- **Task goal**: From the line containing "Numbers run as" to the line containing "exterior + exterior" in the entries below, reproduce every line exactly, ends included. Nothing else belongs in the copy, and no pictures.

[Stored entries]
════════

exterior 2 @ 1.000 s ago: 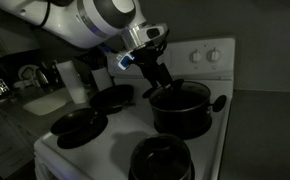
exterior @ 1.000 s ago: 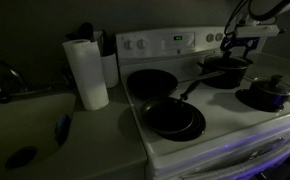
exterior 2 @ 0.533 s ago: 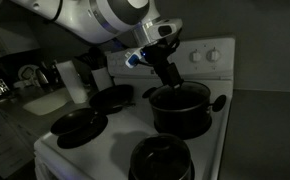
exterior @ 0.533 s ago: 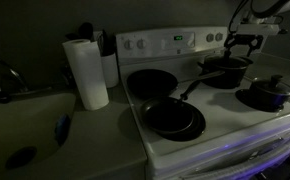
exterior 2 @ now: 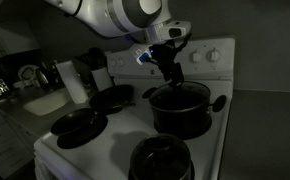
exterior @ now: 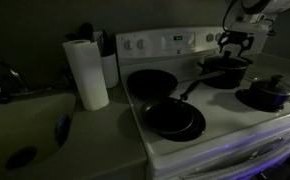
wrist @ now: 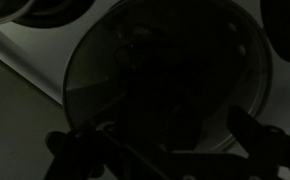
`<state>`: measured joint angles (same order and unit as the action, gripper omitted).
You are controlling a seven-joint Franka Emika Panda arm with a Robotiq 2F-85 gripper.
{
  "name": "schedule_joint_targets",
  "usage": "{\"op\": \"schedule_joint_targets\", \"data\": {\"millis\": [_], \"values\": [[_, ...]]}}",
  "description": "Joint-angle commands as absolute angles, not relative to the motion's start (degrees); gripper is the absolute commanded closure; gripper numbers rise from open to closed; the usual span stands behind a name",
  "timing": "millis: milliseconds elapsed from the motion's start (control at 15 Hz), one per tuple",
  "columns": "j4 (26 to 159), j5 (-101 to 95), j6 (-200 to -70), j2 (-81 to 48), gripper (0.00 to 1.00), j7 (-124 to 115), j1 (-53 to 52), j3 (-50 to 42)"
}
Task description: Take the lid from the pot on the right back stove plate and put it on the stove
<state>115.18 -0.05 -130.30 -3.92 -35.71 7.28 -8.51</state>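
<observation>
The wide black pot [exterior: 225, 72] [exterior 2: 181, 110] stands on the right back plate of the white stove [exterior: 220, 135] [exterior 2: 105, 150]. Its glass lid [wrist: 175, 70] fills the wrist view from above and lies on the pot; in both exterior views the lid is hard to make out. My gripper [exterior: 232, 43] [exterior 2: 169, 72] hangs just above the pot, fingers pointing down. In the wrist view the gripper [wrist: 160, 145] has its two dark fingers far apart, open and empty, one on each side of the lid's lower rim.
A smaller saucepan with a knobbed lid [exterior: 266, 94] [exterior 2: 160, 160] stands on the front plate beside the pot. Two flat frying pans [exterior: 151, 83] [exterior: 173, 119] sit on the other plates. A paper towel roll [exterior: 86, 73] and a sink [exterior: 25, 125] are beside the stove.
My gripper has shifted sideways over the pot, nearer the stove's back panel, and stays open. The pot and lid have not moved.
</observation>
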Motion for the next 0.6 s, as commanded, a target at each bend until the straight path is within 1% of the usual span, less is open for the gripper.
{"op": "schedule_joint_targets", "data": {"millis": [0,533], "values": [[109.5,0.9,-127.4,-7.6,0.00,-33.6,7.8,-9.0],[107.8,5.8,-125.8,-11.5,0.00,-32.3,8.0,-9.6]]}}
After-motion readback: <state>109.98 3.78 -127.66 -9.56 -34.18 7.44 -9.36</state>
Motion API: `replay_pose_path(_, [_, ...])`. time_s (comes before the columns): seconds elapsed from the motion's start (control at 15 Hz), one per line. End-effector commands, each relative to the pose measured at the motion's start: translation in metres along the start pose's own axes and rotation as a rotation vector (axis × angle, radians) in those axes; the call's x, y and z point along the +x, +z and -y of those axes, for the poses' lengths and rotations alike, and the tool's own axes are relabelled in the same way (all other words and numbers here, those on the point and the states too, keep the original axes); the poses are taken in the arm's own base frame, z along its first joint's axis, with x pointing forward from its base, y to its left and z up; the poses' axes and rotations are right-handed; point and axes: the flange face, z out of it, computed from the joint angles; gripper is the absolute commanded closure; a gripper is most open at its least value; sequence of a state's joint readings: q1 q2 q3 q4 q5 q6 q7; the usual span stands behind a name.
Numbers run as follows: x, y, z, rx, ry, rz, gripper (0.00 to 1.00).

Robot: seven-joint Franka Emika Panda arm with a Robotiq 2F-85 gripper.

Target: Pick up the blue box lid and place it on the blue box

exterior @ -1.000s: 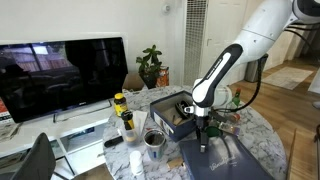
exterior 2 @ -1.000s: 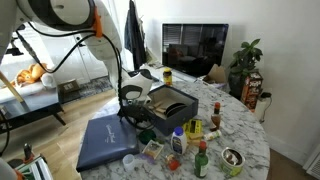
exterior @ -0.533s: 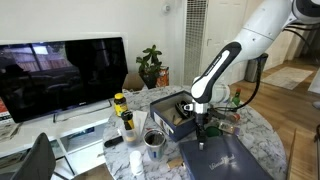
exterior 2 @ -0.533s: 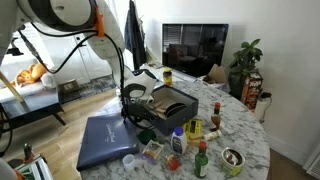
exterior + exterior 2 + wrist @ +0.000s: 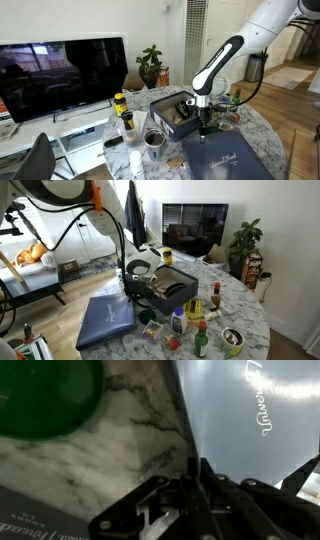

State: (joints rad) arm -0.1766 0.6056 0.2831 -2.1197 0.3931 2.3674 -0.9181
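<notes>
The blue box lid (image 5: 228,160) (image 5: 103,321), flat and dark navy with pale script, lies on the marble table (image 5: 262,135). In the wrist view the lid (image 5: 250,420) fills the upper right. My gripper (image 5: 205,129) (image 5: 134,293) (image 5: 197,472) is shut on the lid's edge nearest the box, and that edge is slightly raised. The blue box (image 5: 178,116) (image 5: 168,284), a navy base with upright walls, stands open right beside the gripper in both exterior views.
Bottles (image 5: 121,106) (image 5: 200,332), a metal cup (image 5: 155,140) and a white cup (image 5: 135,160) crowd the table near the box. A green round thing (image 5: 45,395) lies by the lid's edge. A TV (image 5: 60,75) and a plant (image 5: 150,65) stand behind.
The jaws have closed from open onto the lid's edge. The arm has risen a little, and the gripped edge of the lid has lifted with it.
</notes>
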Motion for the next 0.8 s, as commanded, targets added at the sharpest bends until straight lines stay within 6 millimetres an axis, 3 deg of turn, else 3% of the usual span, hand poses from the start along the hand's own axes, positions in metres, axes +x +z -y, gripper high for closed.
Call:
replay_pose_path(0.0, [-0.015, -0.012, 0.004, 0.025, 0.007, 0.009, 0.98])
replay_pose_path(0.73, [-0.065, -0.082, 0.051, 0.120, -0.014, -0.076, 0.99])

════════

- **Response area**:
Numbers run as follows: x, y, z, rx, ry, rz, gripper (0.00 to 1.00).

Robot: seven-joint Franka Emika Panda arm with a Robotiq 2F-85 gripper.

Target: Pick up the blue box lid and place it on the blue box

exterior @ -1.000s: 
exterior 2 @ -1.000s: 
exterior @ -0.533s: 
exterior 2 @ -0.533s: 
exterior + exterior 2 + wrist @ +0.000s: 

No part of the exercise remains open.